» Assignment: The required output is the lines below from the line containing "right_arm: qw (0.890" to the line containing "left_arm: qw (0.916", inclusive, retyped exactly. No other lines belong in it.
————————
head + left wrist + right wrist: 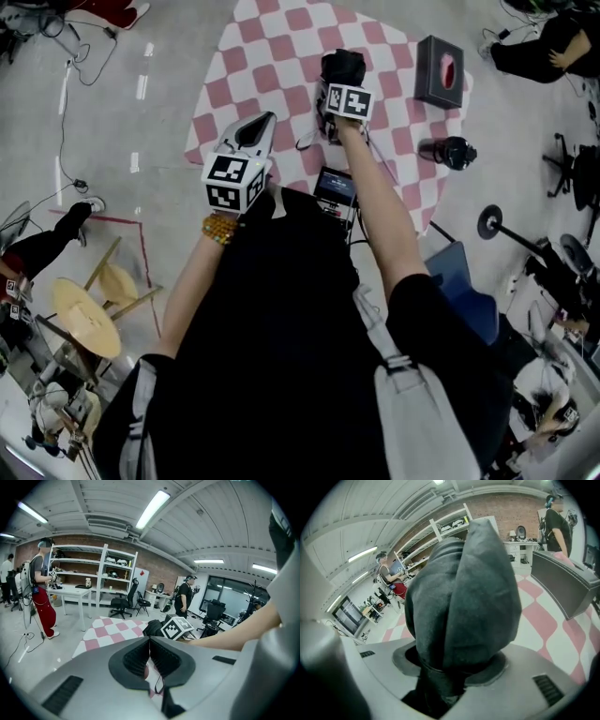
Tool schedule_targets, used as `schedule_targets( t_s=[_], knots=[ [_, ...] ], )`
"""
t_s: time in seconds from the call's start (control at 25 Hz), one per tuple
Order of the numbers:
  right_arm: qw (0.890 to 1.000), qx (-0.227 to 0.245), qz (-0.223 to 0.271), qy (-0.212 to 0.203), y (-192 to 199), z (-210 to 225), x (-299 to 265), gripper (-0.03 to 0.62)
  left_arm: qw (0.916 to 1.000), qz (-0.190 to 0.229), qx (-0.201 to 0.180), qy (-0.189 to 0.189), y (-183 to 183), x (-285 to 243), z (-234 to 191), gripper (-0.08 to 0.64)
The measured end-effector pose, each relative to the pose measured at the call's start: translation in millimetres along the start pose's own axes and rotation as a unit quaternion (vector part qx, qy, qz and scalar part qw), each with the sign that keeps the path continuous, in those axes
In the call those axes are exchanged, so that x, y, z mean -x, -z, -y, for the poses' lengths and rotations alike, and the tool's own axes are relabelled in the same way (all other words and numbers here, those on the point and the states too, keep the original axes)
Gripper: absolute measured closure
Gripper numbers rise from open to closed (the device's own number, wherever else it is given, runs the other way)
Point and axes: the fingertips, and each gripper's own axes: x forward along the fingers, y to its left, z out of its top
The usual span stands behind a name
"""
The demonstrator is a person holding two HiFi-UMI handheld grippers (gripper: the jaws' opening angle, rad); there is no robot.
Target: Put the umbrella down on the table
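Umbrella [343, 67] sits folded in my right gripper [337, 92], whose jaws stand wide but clamp its bundled fabric. I hold it over the checked table [262, 37], where bare cloth left of the black box [439, 70] gives room to lay it. My left gripper [257, 127] hangs aside, jaws together on nothing, clear of the drop.

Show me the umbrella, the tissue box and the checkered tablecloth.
umbrella [464, 597]: right gripper view, on its folded black canopy.
tissue box [431, 56]: head view, on the dark top beside the opening.
checkered tablecloth [272, 56]: head view, on bare squares left of the umbrella.
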Motion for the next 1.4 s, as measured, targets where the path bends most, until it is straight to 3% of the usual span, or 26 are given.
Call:
schedule_targets(
  t_s=[0.8,1.4],
  knots=[
    [0.997,0.038,-0.065,0.017,15,-4,-23,0.354,0.9998,-0.001,0.015,-0.012,-13,9,-32,0.546],
    [0.997,0.013,-0.080,-0.005,12,-2,-24,0.341,0.9999,0.005,0.013,-0.006,-11,10,-36,0.546]
  ],
)
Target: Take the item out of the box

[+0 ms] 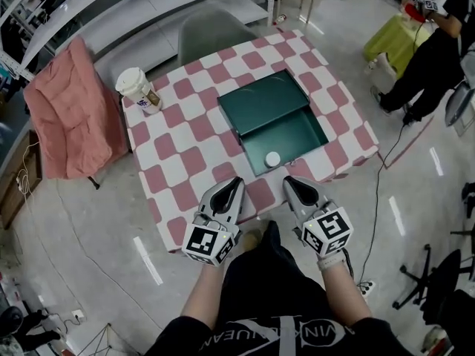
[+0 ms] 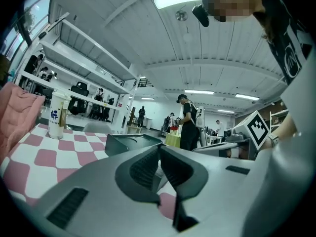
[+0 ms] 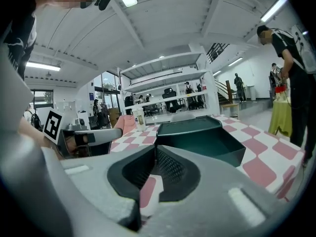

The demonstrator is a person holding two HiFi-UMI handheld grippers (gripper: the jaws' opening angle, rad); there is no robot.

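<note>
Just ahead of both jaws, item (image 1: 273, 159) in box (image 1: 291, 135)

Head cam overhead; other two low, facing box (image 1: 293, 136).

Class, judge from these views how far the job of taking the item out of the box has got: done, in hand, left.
Done: the box stands open at its near half, the white round item showing inside. In hand: nothing; the left gripper and right gripper are both shut and empty, short of the box. Left: reaching in, gripping the item, lifting it out.
</note>
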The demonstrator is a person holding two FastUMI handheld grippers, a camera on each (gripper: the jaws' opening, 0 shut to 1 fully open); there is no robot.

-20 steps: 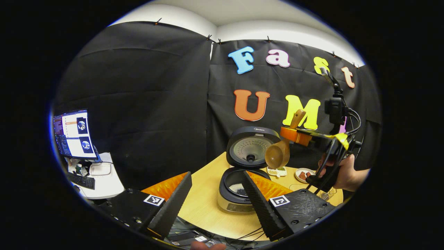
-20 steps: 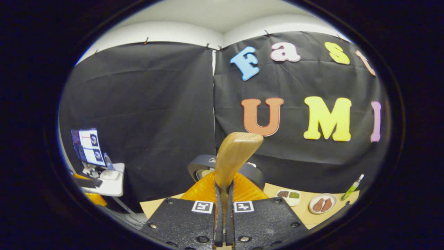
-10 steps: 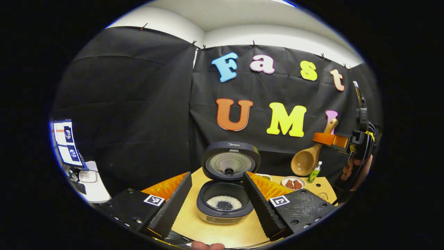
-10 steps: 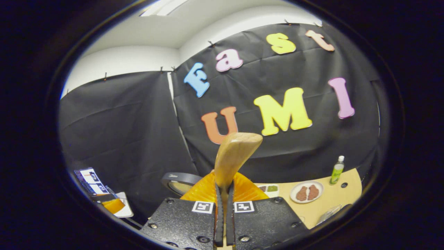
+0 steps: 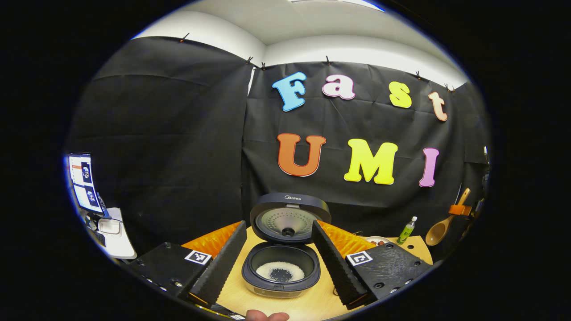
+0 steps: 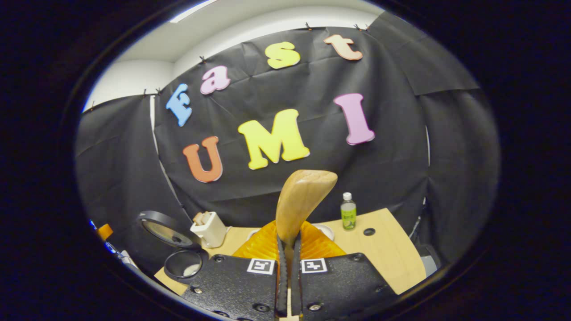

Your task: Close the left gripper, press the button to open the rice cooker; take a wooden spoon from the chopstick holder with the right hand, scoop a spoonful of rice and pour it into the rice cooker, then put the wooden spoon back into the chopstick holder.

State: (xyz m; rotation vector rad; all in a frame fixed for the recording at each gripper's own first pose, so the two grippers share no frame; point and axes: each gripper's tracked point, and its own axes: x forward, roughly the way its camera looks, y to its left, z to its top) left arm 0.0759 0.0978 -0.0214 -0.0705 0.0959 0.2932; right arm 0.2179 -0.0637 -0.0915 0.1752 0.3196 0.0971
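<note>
The rice cooker [image 5: 281,278] stands open on the wooden table [image 5: 308,305], lid [image 5: 290,218] upright, white rice [image 5: 280,271] in its pot. My left gripper [image 5: 279,225] hovers in front of it, open, one finger on each side of the cooker. Far right, the right gripper [image 5: 459,209] holds the wooden spoon [image 5: 436,232] with its bowl hanging down, well clear of the cooker. In the right gripper view, my right gripper [image 6: 287,243] is shut on the spoon's handle [image 6: 303,200], which sticks up. The white chopstick holder [image 6: 209,228] stands beside the cooker [image 6: 180,265] at lower left.
A green bottle [image 6: 348,211] stands near the back of the table [image 6: 388,254], next to a small round hole [image 6: 369,232]. A plate [image 5: 379,240] lies right of the cooker. A side desk with a monitor [image 5: 82,183] stands far left.
The right gripper carried the spoon away from above the cooker to the far right and swung its view right, bringing the chopstick holder into sight. The left gripper stayed open and drew back slightly.
</note>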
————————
» Task output:
  right_arm: qw (0.890 to 1.000), qx (-0.227 to 0.245), qz (-0.223 to 0.271), qy (-0.212 to 0.203), y (-192 to 199), z (-210 to 225), x (-299 to 265), gripper (-0.03 to 0.62)
  left_arm: qw (0.916 to 1.000), qz (-0.190 to 0.229), qx (-0.201 to 0.180), qy (-0.189 to 0.189), y (-183 to 183), x (-285 to 243), z (-234 to 191), gripper (-0.08 to 0.64)

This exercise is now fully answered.